Were I required to pick an intellectual hero, it would be the economist, author, and columnist Thomas Sowell. One of his periodic features was ’Random Thoughts on the Passing Scene.” Here are some of mine, as an homage. Or a ripoff. I’ll let you be the judge.

Speaking of Sowell, here’s his most recent appearance on the Hoover Institution’s ’Uncommon Knowledge” in which he discusses the new edition of his book Discrimination and Disparities. Would that we were all so productive and insightful at 89 years old.

And while I’m thinking about economists with a powerful and under-appreciated presence in the media and while I’m thinking about discrimination and disparities, I recommend that you check out The Glenn Show on Bloggingheads.tv. Glenn Loury, an economist at Brown University, hosts a series of insightful conversations with scholars and commentators. His most interesting conversations happen when he hosts his recurring guest John McWhorter.

Last summer, I suggested that, per cartoonist Zach Weinersmith’s suggestion, we could get a lot of Voltron cosplay for the $12 billion spent to bail out farmers hurt by the Trump tariffs.
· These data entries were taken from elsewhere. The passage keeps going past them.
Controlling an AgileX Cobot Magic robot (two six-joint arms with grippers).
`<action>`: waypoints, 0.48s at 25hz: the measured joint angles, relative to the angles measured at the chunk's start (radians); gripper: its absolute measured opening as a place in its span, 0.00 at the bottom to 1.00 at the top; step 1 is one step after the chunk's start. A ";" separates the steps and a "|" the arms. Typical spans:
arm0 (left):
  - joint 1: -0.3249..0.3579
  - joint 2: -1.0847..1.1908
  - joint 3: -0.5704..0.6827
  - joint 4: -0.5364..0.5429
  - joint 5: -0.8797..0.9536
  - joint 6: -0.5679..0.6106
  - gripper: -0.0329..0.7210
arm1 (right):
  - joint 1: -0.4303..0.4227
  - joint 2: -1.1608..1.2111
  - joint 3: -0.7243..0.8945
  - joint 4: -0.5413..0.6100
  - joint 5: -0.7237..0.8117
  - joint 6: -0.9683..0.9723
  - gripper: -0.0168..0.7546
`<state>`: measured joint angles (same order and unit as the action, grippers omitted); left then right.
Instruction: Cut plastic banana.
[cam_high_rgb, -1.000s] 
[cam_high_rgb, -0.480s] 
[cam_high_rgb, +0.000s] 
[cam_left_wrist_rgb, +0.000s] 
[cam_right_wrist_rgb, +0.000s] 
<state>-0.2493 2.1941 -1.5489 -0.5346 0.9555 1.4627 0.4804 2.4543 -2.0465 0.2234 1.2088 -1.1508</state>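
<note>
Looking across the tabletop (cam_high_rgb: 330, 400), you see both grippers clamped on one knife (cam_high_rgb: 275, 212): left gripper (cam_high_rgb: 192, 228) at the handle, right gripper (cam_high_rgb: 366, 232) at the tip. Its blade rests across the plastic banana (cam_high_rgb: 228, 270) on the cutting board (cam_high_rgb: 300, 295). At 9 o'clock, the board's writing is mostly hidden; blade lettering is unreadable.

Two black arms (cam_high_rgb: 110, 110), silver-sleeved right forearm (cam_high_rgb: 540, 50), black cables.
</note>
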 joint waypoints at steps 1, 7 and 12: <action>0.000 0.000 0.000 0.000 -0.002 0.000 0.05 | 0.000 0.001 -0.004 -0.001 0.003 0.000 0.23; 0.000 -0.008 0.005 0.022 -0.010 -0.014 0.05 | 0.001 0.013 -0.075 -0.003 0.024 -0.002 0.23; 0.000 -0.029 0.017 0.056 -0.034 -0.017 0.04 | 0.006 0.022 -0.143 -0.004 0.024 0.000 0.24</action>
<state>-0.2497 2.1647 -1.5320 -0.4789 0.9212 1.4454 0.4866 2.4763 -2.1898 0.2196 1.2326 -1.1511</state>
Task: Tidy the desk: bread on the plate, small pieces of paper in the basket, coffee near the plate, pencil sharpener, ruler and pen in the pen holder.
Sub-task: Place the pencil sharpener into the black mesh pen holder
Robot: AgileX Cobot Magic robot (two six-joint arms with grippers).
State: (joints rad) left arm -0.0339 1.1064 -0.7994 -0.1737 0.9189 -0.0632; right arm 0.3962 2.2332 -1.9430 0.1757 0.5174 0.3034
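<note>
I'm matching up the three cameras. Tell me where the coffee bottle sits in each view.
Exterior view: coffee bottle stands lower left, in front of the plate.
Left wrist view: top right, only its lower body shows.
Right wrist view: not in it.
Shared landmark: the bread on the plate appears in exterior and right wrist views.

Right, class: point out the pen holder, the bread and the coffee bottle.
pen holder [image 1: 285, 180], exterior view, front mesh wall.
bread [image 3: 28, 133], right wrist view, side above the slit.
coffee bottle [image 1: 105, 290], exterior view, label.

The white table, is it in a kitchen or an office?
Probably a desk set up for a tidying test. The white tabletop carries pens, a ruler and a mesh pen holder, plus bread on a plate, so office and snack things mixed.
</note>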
The administration is now spending $16 billion in new aid for farmers hurt by the tariffs. It’s as if consumers paying over $800,000 per job, per year for the new jobs created by the tariffs wasn’t enough. If this is ’winning,” I’d hate to see what it looks like to lose.

My AIER colleague Phil Magness explains some of the problems and pitfalls with inequality data. It’s important that discussions and debates be data-driven, but getting the facts right is a lot harder than it at first appears.

The American Economic Association has launched a new journal for shorter papers called American Economic Review: Insights. In the first article of the very first issue, we learn from the economists Francesco Caselli and Alan Manning that it’s pretty unlikely that automation will take our jobs and lower our wages.

Email is a scourge, but there are few better announcements you can see in your inbox than ’leftovers from [event] are in the kitchen.”

For all the world’s problems, it’s amazing how much we can trust strangers. When you go to a coffee shop, you can ask a total stranger to watch your stuff for a few minutes while you run to the restroom or whatever and be virtually certain that it will be there when you get back.

The electronic age brings this into high relief: go to virtually any park or other public place and you will see people tapping away on electronic devices worth a few hundred dollars without any serious fear that they’ll get robbed. The late economist Douglass C. North (I eulogized him here) emphasized the importance of institutions making impersonal exchange possible, and a considerable body of scholarship emphasizes the importance of social trust.

Along these lines, ne of the latest-but-unread additions to my Kindle library is David C. Rose’s Why Culture Matters Most. Rose, an economist at the University of Missouri-St. Louis, is also the author of the excellent The Moral Foundation of Economic Behavior. Here, he discusses Why Culture Matters Most at the University of Colorado-Boulder. My recent experience with the benefits of generalized social trust makes me realize I need to read the book ASAP.